Supplied material:
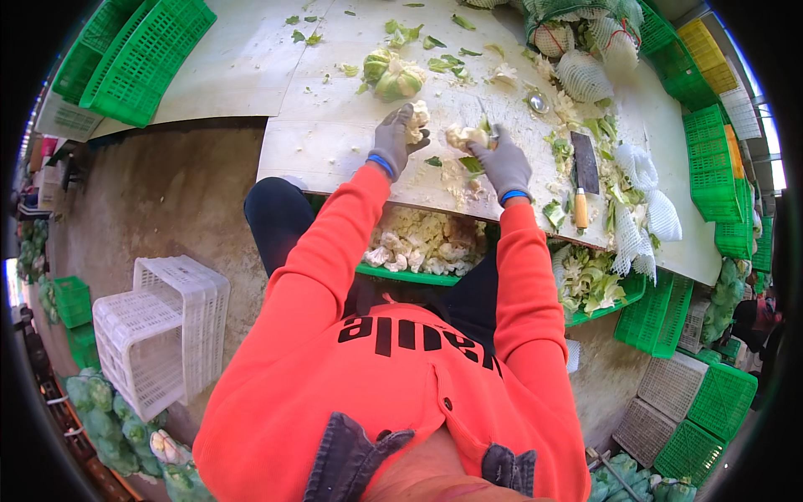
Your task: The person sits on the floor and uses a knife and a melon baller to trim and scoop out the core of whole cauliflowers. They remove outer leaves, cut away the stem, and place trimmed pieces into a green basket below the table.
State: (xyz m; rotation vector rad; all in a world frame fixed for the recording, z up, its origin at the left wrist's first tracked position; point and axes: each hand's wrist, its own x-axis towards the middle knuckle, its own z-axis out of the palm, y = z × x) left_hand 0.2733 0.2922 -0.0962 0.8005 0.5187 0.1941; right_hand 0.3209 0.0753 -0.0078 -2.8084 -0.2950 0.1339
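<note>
Both hands wear grey gloves above the white table (326, 150). My left hand (396, 137) holds a piece of cauliflower (416, 122). My right hand (504, 162) grips another cauliflower piece (463, 135) together with a small knife (482, 108), whose thin blade points away from me. Beyond my left hand lies a cauliflower head with green leaves (393, 74). To the right rests a cleaver (584, 164) with a wooden handle. Cauliflower florets (426, 241) fill a green crate below the table's near edge, between my legs.
Leaf scraps and white foam net sleeves (663, 214) litter the table's right side. A round metal object (537, 101) lies near the cleaver. Netted cauliflowers (583, 74) stand at the back right. A green crate of leaves (596, 282) is below right; white crates (160, 326) stand on the left floor.
</note>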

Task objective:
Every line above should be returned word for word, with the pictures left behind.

Reply:
Your task: The person sits on the floor and uses a knife and a melon baller to trim and scoop out the core of whole cauliflowers. They remove outer leaves, cut away the stem, and place trimmed pieces into a green basket below the table.
State: (xyz m; rotation vector rad; all in a world frame fixed for the recording, z up, its origin at the left wrist's first tracked position; point and axes: each hand's wrist, its own x-axis towards the middle knuckle, its own z-axis out of the palm, y = z × x) left_hand 0.2733 0.2922 -0.0962 0.8005 0.5187 0.1941; right_hand 0.3209 0.0753 -0.0078 -2.8084 -0.2950 0.1339
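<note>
Both hands wear grey gloves above the white table (326, 150). My left hand (396, 137) holds a piece of cauliflower (416, 122). My right hand (504, 162) grips another cauliflower piece (463, 135) together with a small knife (482, 108), whose thin blade points away from me. Beyond my left hand lies a cauliflower head with green leaves (393, 74). To the right rests a cleaver (584, 164) with a wooden handle. Cauliflower florets (426, 241) fill a green crate below the table's near edge, between my legs.
Leaf scraps and white foam net sleeves (663, 214) litter the table's right side. A round metal object (537, 101) lies near the cleaver. Netted cauliflowers (583, 74) stand at the back right. A green crate of leaves (596, 282) is below right; white crates (160, 326) stand on the left floor.
</note>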

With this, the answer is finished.